__Records from a data collection__:
===============
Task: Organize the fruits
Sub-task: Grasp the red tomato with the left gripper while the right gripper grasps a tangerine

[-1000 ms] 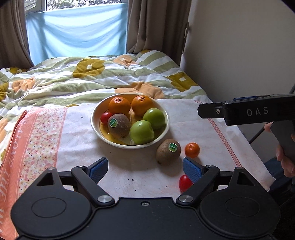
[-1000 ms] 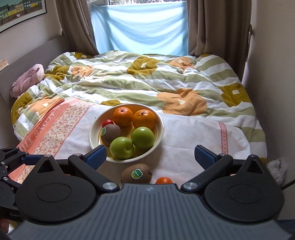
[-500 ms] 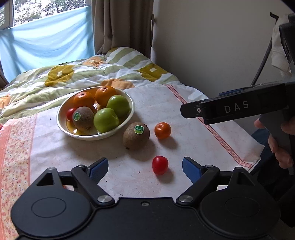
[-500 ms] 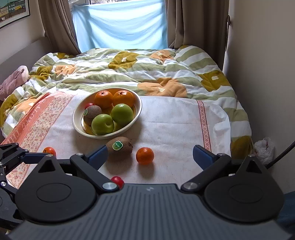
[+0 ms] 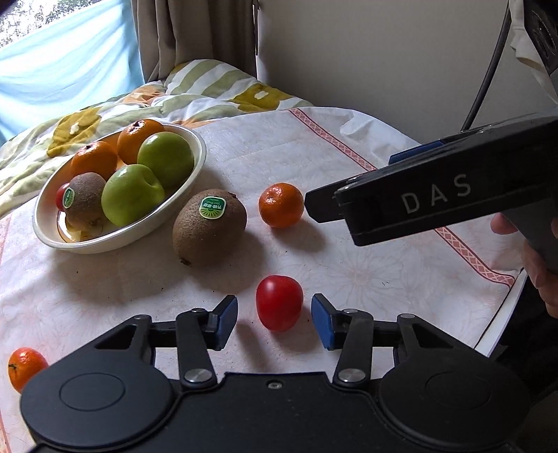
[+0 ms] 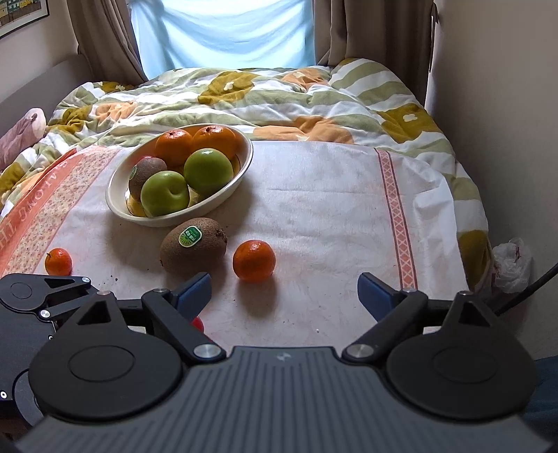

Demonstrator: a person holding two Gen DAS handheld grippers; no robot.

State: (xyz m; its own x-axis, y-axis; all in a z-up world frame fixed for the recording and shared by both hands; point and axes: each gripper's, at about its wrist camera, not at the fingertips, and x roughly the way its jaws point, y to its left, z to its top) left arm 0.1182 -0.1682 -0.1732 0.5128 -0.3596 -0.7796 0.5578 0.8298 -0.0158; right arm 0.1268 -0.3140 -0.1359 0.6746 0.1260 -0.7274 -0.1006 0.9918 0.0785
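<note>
The left gripper point(image 5: 274, 319) jaws are closing around a red tomato point(image 5: 279, 302), pads not yet touching it, apparently. The right gripper point(image 6: 284, 296) jaws stand wide, released, empty. On the cloth-covered table point(image 6: 331, 195) a kiwi point(image 5: 209, 226) lies with its long axis slanting toward the bowl point(image 5: 181, 205) of fruit, a mandarin point(image 5: 281, 205) beside it. Behind: bed point(image 6: 279, 94), curtains point(image 6: 369, 31)
</note>
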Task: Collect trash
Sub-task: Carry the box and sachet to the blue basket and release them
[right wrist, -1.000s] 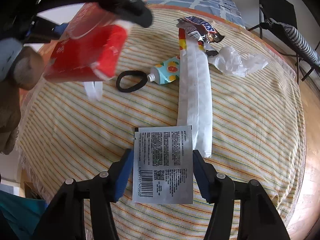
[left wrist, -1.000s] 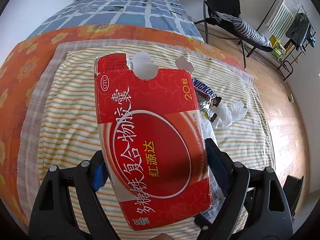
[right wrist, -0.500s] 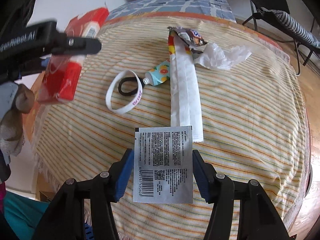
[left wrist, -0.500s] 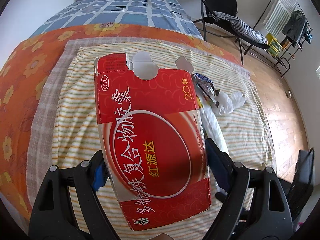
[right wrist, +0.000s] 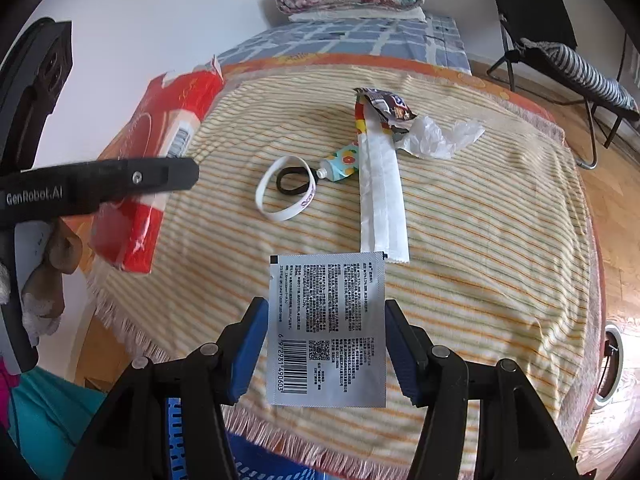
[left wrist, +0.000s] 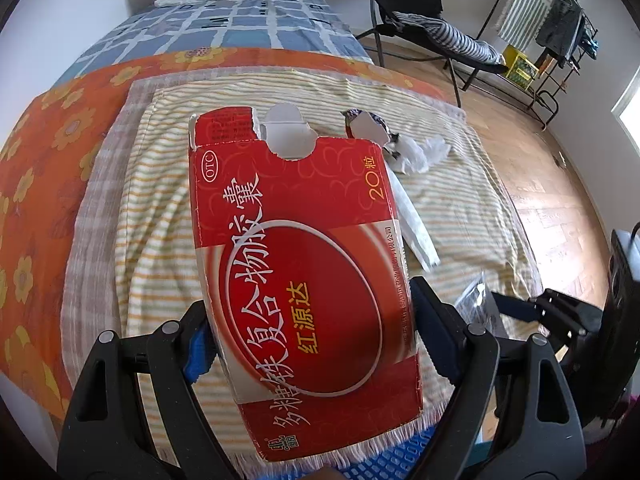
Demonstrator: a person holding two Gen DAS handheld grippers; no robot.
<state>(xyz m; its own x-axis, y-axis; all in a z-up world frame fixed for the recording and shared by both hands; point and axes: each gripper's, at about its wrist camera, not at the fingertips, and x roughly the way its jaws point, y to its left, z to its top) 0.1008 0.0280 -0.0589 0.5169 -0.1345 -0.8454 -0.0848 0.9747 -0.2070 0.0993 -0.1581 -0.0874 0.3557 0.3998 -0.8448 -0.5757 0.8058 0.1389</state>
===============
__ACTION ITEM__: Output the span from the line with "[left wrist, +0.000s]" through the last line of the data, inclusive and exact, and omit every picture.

__RESPONSE BELOW__:
[left wrist, +0.000s] 
Demonstrator: a person holding two Gen DAS handheld grippers; no robot.
<state>(xyz m; its own x-axis, y-axis; all in a z-up world frame fixed for the recording and shared by both hands; point and axes: each gripper's, at about its wrist camera, not at the fingertips, and x roughly the way its jaws point, y to its left, z to its top) 0.1008 0.0280 -0.0589 0.5169 -0.1345 -0.8454 -0.0848 0.9747 -0.2070 0.0993 -0.1581 -0.0874 0.3557 0.3998 -0.8448 -0.5757 0.8058 0.1389</state>

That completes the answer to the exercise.